TASK DESCRIPTION
For the listing below, output exactly the lines from the line with "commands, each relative" up to and including the line with "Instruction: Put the", and no other lines.

DATA BLOCK
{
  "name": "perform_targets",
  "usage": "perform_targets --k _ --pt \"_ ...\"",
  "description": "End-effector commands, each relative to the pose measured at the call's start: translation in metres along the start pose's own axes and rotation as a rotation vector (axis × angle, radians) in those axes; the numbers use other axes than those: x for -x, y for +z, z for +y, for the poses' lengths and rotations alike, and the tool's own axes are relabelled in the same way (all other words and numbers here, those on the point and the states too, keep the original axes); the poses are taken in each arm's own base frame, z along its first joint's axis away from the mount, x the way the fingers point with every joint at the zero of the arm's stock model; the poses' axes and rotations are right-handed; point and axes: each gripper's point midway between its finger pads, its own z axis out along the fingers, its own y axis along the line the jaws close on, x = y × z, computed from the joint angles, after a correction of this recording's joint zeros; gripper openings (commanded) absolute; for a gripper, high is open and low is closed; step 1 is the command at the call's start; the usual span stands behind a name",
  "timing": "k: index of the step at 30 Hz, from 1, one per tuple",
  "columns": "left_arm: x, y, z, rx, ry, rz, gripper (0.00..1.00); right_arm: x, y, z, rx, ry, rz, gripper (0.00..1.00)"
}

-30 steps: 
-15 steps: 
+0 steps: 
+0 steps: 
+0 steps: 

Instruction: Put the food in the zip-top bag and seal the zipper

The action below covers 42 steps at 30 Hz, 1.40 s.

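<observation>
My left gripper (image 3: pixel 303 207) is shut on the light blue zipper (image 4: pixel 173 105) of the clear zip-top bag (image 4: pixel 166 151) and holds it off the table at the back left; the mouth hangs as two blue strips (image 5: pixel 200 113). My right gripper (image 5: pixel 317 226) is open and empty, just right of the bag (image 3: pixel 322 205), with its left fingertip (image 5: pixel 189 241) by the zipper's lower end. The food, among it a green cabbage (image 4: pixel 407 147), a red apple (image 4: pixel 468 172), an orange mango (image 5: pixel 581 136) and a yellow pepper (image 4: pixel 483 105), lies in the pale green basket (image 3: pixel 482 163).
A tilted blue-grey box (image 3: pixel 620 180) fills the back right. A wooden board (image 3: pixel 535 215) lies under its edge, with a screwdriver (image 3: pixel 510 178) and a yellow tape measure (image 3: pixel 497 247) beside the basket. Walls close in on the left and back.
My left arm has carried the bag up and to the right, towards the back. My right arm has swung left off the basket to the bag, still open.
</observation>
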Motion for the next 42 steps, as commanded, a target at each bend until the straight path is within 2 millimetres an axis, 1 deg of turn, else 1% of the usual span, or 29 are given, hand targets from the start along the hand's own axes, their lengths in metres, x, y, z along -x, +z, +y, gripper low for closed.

TASK ANSWER
  "description": "End-effector commands, each relative to the pose measured at the call's start: translation in metres along the start pose's own axes and rotation as a rotation vector (axis × angle, radians) in those axes; the numbers use other axes than those: x for -x, y for +z, z for +y, for the poses' lengths and rotations alike, and the tool's own axes are relabelled in the same way (all other words and numbers here, those on the point and the states too, keep the original axes); the poses are taken in each arm's own base frame, z along its first joint's axis away from the mount, x the way the fingers point with every joint at the zero of the arm's stock model; the poses' axes and rotations are right-handed; point and axes: each gripper's point midway between its finger pads, its own z axis out along the fingers, its own y axis along the line the jaws close on, x = y × z, computed from the joint angles, after a correction of this recording's joint zeros; gripper openings (commanded) absolute; for a gripper, high is open and low is closed; step 1 is the command at the call's start; the usual span stands behind a name",
  "timing": "k: index of the step at 30 Hz, from 1, one per tuple",
  "columns": "left_arm: x, y, z, rx, ry, rz, gripper (0.00..1.00); right_arm: x, y, z, rx, ry, rz, gripper (0.00..1.00)"
}

-30 steps: 
-15 steps: 
+0 steps: 
+0 steps: 
+0 steps: 

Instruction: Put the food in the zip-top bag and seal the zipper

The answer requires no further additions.